Meski pertemuannya dengan sahabat Nabi, Ali RA, rasanya masih harus dikaji lebih dalam.
Usai tugas di Panjalu, saya ditugaskan untuk membantu redaksi desk Budaya. Sedang asyik-asyik ngobrol dengan rekan, saya dipanggil boss dan diminta untuk mewawancarai Bang Rhoma Irama.
Rasanya seperti habis disambar gledek. Keyakinan saya tentang legenda Rhoma Irama yang telah tiada, membuat saya hampir pingsan.
“Lho, Bang Rhoma masih ada?” tanya saya dengan polosnya kepada redaktur.
Redaktur yang menugaskan saya tampak kaget dengan pertanyaan saya yang dianggapnya aneh itu. Matanya tampak melotot.
Saya paham, ini pertanyaan kurang ajar. Saya segera koreksi (ngeles). “Maksud saya, apakah ada segmen koran kita yang membaca profil beliau?”
Argumen ini cukup masuk akal mengingat koran kami lebih banyak berbasis pembaca Kristen Protestan, sementara lagu Rhoma syair-syairnya lebih ke dakwah islami.
Boss saya kemudian maklum: ”Pasti ada (pembacanya).

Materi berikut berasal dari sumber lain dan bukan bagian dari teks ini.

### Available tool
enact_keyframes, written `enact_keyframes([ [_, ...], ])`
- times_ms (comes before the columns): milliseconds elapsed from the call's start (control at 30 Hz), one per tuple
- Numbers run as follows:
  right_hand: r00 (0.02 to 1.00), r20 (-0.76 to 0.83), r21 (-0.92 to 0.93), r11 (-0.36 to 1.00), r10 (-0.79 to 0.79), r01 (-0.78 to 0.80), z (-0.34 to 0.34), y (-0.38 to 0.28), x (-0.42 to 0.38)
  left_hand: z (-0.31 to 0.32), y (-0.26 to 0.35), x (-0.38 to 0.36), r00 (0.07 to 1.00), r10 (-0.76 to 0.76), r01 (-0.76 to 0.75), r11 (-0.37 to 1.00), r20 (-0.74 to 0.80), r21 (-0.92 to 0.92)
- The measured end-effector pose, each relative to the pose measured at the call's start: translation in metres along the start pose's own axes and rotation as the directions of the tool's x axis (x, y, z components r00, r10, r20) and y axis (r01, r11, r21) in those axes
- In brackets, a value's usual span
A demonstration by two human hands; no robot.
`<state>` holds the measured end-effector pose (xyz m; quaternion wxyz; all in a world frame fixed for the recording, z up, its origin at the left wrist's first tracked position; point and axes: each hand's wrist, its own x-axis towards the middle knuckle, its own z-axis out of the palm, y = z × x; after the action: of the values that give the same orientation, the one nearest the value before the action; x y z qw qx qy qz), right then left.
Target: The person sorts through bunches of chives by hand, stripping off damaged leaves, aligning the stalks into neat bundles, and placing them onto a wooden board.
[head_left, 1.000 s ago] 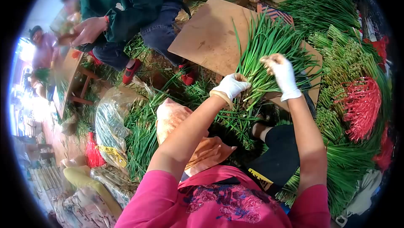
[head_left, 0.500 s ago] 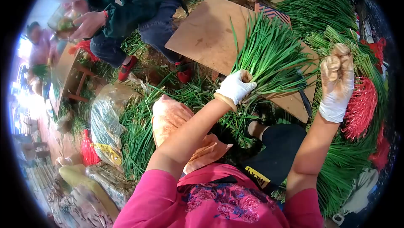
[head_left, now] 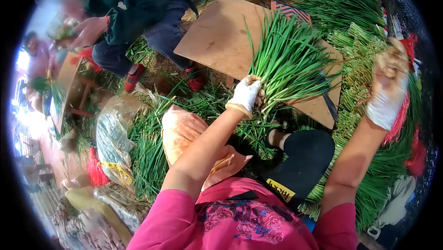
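Note:
In a white glove, my left hand [head_left: 245, 94] is closed around the pale stem ends of a bunch of green garlic chives [head_left: 288, 60]. The leaves fan out over a tilted wooden board [head_left: 217, 37]. At the right, my right hand [head_left: 391, 77] is raised in a white glove stained brown, with its fingers curled. Whether anything small is between those fingers cannot be made out. Below and behind it hangs a bundle of red strings [head_left: 398, 120], partly hidden by the wrist. Stacked chive bundles [head_left: 357, 70] lie beside that hand, their cut ends showing.
A pile of loose chives [head_left: 147, 144] surrounds an orange-stained cloth or bag [head_left: 180, 127] by my left forearm. A clear plastic bag [head_left: 113, 134] stands further left. Across the board sits another person in a dark green sleeve [head_left: 134, 14]. More chives [head_left: 339, 3] are heaped at the back right.
My right hand has moved right and slightly up, away from the bunch. My left hand keeps its hold on the chives. The view has shifted a little.

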<state>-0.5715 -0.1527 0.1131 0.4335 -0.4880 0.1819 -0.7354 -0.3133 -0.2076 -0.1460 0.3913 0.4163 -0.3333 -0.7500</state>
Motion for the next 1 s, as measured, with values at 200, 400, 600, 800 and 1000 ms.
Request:
enact_keyframes([
  [200,0.972,-0.230,-0.271,0.957,0.037,-0.101,-0.003,-0.023,-0.045,-0.016,-0.001,0.012,0.966,0.258,-0.231,0.784,0.036,0.577],
  [400,0.770,-0.348,-0.875,0.109,0.535,-0.471,-0.032,0.106,-0.096,0.032,0.057,-0.012,0.848,0.381,-0.423,0.066,0.369,0.904],
  [600,0.840,-0.221,-0.971,-0.027,0.496,-0.240,-0.023,0.148,-0.112,0.036,0.050,0.016,0.966,0.170,-0.230,0.210,0.197,0.950],
  [800,0.824,-0.287,-0.956,-0.193,0.489,-0.219,-0.016,0.159,-0.091,0.014,0.025,0.044,0.996,0.085,-0.067,0.656,0.015,0.752],
  [1000,0.715,-0.424,-0.905,-0.282,0.556,-0.318,-0.029,0.203,-0.086,0.012,0.024,0.040,0.995,0.098,-0.049,0.617,-0.015,0.786],
])
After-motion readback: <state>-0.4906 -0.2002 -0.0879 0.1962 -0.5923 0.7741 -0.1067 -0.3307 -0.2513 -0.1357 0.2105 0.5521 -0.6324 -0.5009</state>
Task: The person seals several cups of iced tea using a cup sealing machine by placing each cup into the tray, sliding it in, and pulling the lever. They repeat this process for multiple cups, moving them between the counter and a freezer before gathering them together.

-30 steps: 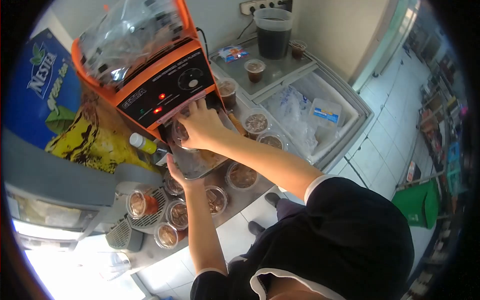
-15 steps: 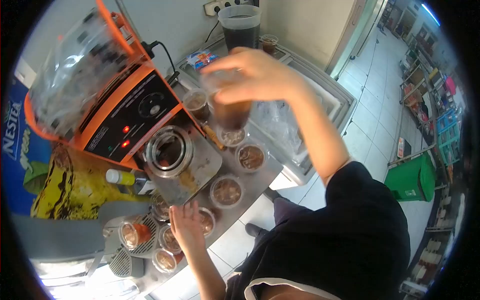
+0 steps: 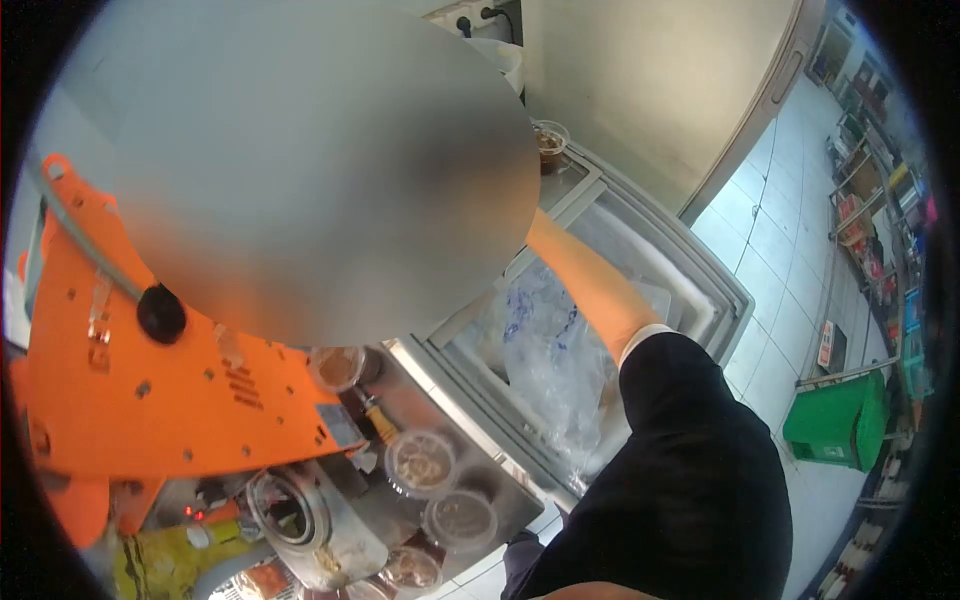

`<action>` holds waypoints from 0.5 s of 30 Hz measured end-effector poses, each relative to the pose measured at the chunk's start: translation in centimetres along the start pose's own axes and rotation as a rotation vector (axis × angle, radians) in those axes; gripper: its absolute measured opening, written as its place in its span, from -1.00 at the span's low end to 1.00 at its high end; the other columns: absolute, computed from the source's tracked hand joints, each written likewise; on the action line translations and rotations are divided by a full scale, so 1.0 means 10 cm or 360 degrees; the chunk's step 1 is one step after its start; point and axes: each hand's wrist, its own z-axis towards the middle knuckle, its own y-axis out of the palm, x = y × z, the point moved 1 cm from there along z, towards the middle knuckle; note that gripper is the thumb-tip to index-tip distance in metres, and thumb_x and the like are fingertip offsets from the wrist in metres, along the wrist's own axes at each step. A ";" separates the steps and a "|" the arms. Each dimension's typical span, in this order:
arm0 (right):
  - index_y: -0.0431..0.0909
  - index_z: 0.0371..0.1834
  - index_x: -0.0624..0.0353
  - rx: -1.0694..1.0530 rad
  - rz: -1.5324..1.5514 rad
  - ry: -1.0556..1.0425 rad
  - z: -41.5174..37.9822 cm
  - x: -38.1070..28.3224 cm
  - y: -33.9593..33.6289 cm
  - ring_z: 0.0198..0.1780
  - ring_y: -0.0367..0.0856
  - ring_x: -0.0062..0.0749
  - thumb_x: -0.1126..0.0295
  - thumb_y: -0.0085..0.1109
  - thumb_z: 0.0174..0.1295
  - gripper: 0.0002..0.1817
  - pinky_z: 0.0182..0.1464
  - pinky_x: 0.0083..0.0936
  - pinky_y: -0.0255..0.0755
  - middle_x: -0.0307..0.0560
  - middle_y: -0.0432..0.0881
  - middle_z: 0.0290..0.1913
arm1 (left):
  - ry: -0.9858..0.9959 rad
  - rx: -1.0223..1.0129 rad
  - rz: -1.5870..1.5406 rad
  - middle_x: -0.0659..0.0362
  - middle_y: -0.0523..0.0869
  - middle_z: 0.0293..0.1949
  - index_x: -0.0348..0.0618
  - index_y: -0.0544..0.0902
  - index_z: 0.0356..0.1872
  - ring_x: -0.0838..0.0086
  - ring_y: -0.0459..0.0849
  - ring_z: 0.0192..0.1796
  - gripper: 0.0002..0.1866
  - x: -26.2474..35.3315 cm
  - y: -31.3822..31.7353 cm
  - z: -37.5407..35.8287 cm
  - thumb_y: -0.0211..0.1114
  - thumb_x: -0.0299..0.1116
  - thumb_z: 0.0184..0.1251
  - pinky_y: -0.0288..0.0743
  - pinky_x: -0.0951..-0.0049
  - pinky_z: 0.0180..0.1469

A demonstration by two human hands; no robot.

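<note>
A large blurred oval covers the upper left, and my right forearm [image 3: 585,285] reaches into it. The fingers of my right hand are hidden there, so what it holds or touches cannot be seen. My left hand is out of view. Below the blur, lidded cups of brown drink [image 3: 420,463] stand on the metal counter, with another cup [image 3: 460,520] beside them. The sealing machine's orange panel [image 3: 170,390] fills the left side, above its round metal cup holder [image 3: 288,508]. A small cup [image 3: 549,143] stands near the wall.
A freezer [image 3: 690,265] with a sliding glass top holds plastic bags [image 3: 550,350] right of the counter. A green bin [image 3: 838,420] and crowded shelves stand farther right on the tiled floor. Plugs sit in a wall socket [image 3: 470,18] at the top.
The view has swung up and left, so the machine and cups appear lower. My right hand has passed from above the cups into the blurred area with its cup. My left hand has left the view.
</note>
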 end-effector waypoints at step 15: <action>0.25 0.36 -0.01 -0.0403 -0.0393 -0.0149 1.43 2.15 0.00 0.10 0.44 -0.12 0.17 0.30 -0.05 -0.19 0.23 -0.19 0.34 0.12 0.46 0.10 | -0.0044 0.0149 -0.0206 -0.09 0.41 0.28 -0.34 0.42 0.23 0.13 0.34 0.34 -0.57 0.75 -0.35 0.23 -0.03 -0.42 0.38 0.17 0.24 0.35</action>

Dia legenda besar,” katanya.
Saya berusaha untuk mengumpulkan otak saya yang sepertinya berserak di lantai bagai puing-puing, mendapati salah paham soal Rhoma Irama.
Apa yang terjadi dengan kepala saya? Rupanya selama 20 tahun terakhir tak sinkron dengan realita.
Saya kemudian memulai riset di kantor, dan jelas sudah, Bang Rhoma masih ada dan tetap berkibar di dunia musik (waktu itu belum hijrah ke politik).